#### Activity:
Only the lines below starting at the one containing "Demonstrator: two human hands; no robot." and ending at the one containing "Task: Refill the" belong in the answer, each copied exactly.

#### Given data:
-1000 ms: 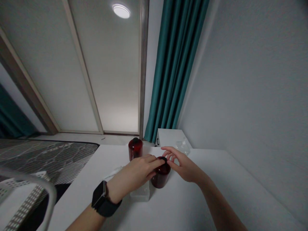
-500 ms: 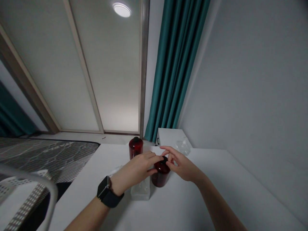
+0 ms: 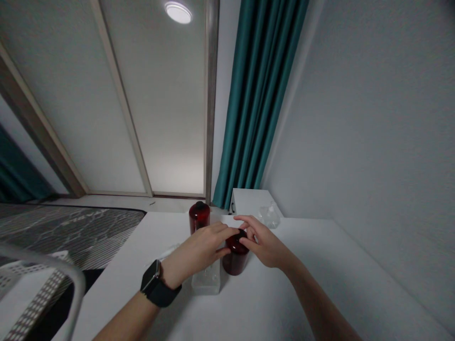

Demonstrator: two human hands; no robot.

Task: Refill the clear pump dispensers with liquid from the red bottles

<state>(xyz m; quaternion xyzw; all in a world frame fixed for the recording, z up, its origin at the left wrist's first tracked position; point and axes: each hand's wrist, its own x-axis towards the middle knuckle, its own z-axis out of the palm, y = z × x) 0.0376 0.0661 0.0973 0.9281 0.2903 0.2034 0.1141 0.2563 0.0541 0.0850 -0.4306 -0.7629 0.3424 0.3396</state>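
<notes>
A dark red bottle with a black cap stands upright on the white table, between my two hands. My left hand, with a black watch on its wrist, grips the bottle's left shoulder, its thumb low and fingers over the top. From the right, my right hand pinches the small black cap with thumb and fingers; the fingertips partly cover it. Behind my left hand stands a second red bottle with a black top, its lower part hidden. Under the left hand sits a clear plastic container, partly covered.
A crumpled clear plastic piece lies at the table's back, before a white cabinet. Some clear plastic lies left of my left hand. A white perforated basket with a grey handle is at lower left.
My right hand has shifted slightly left over the cap, and its thumb sits a little further across. The whole view has moved slightly; the bottles and my left hand look otherwise the same.
</notes>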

#### Reply:
Demonstrator: two human hands; no robot.

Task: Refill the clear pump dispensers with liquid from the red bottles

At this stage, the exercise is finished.